Starting in 2016, the Russian–Chinese High-Tech Forum has been convened annually. During the 2017 forum, both sides worked on the creation of direct and open dialogue between tech investors of Russia and China, as well as on the expansion and diversification of cooperation in the field of innovations and high technologies.25 During the 2018 forum, proposed initiatives for expanded cooperation included the introduction of new information technologies. This forum wasn’t merely a symbolic indication of interest in cooperation but appeared to produce concrete results, including the signing of a number of bilateral agreements.26 In particular, the Novosibirsk State University of Architecture and Civil Engineering signed an agreement with Chinese partners on the development of technologies for construction and operation in cold conditions.27 The specific projects featured included China’s accession to the Russian project of a synchrotron accelerator.28
Beginning in 2017, the Sino-Russian Innovation Dialogue has been convened annually by China’s Ministry of Science and Technology and Russia’s Ministry of Economic Development.29 In the first dialogue, in Beijing, more than 100 Chinese and Russian enterprises participated, from industries that included biomedicine, nanotechnology, new materials, robotics, drones and AI, showcasing their innovative technologies and concluding new agreements for cooperation. During the second dialogue, in Moscow, the Russian and Chinese governments determined the 2019–2024 China–Russia Innovation Cooperation Work Plan.30 Each country regards the plan as an opportunity for its own development, as it combines the advantages of China’s industry, capital and market with the resources, technology and talents of Russia.31 Contemporaneously, forums have been convened in parallel on ‘Investing in Innovations’ and have brought together prominent investors and entrepreneurs.32 When the third dialogue was convened in Shanghai in September 2019, the agenda included a competition in innovation and entrepreneurship, a forum on investment cooperation and a meeting for ‘matchmaking’ projects and investments.33 The 70th anniversary of diplomatic relations will also be commemorated with the Sino-Russian Innovation Cooperation Week.34

Science and technology parks

The establishment of a growing number of Sino-Russian S&T parks has been among the most tangible manifestations of growing cooperation. Moscow and Beijing believe that scientific and industrial parks can create a foundation and an infrastructure that’s critical to sustained bilateral cooperation. Since so many of these efforts remain relatively nascent, it’s too early to gauge their success—yet the growing number of such efforts reflects growing bilateral cooperation.
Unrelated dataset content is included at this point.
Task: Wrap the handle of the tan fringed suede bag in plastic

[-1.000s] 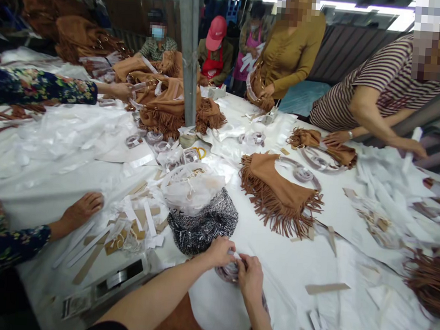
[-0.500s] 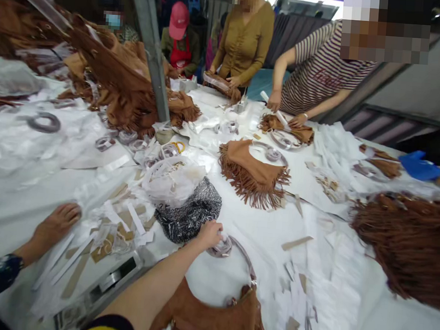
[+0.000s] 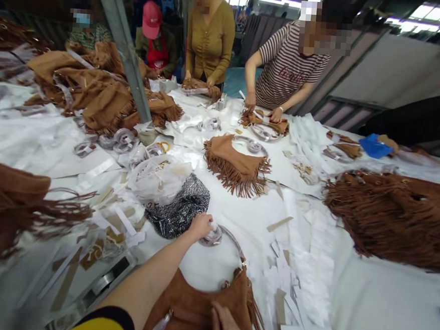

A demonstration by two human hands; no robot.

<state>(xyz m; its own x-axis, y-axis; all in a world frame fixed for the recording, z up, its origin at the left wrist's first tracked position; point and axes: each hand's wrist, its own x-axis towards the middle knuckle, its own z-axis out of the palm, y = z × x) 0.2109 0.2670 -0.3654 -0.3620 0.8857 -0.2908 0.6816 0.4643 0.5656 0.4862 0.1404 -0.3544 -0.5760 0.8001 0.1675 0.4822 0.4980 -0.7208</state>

As early as 2006, the Changchun Sino-Russian Science and Technology Park was established as a base for S&T cooperation and innovation. It was founded by the Jilin Provincial Government and the Chinese Academy of Sciences, in cooperation with the Russian Academy of Sciences’ Siberian Branch and the Novosibirsk state of the Russian Federation.35 The park has specialised in creating new opportunities for collaboration and for the transfer and commercialisation of research and technology.36 Over more than a decade, it has built an ‘innovation team’ composed of colleges and universities, scientific research institutions and private enterprises.37

In June 2016, the plan for the China–Russia Innovation Park was inaugurated with support from the Shaanxi Provincial Government, the Russian Direct Investment Fund and the Sino-Russian Investment Fund. The park was completed in 2018, with information technology, biomedical and artificial intelligence enterprises invited to take part. According to the development plan, the park aims at research and development of new technologies and the integration of new tech with the social infrastructure of both countries.38

Also in June 2016, the Sino-Russian Investment Fund and the Skolkovo Foundation signed an agreement to build a medical robot centre and to manufacture medical robots in China with support from experts at the Russian Academy of Sciences’ School of Design and Technology.39 The state-funded Skolkovo initiative, launched in 2010, is Russia’s leading technology innovation space. The foundation manages many high-tech projects that include deep machine learning and neural network techniques.40

In June 2016, the China–Russia Silk Road Innovation Park was established in the Xixian New District of Xian.41 This initiative is framed as an opportunity to construct a modern industrial system as the main line of development, ‘striv[ing] to create an innovation and entrepreneurship centre with the highest degree of openness and the best development environment in the Silk Road Economic Belt’. This park welcomes entrepreneurs from China and Russia.

In December 2017, S&T parks from China and Russia agreed to promote the construction of a Sino-Russian high-tech centre at Skolkovo, which aims to become Russia’s Silicon Valley.42 The Skolkovo Foundation, which manages the site, agreed to provide the land, while Tus-Holdings Co Ltd and the Russia–China Investment Fund will jointly finance the project. This high-tech centre is intended to serve as a platform to promote new start-ups, including by attracting promising Chinese companies.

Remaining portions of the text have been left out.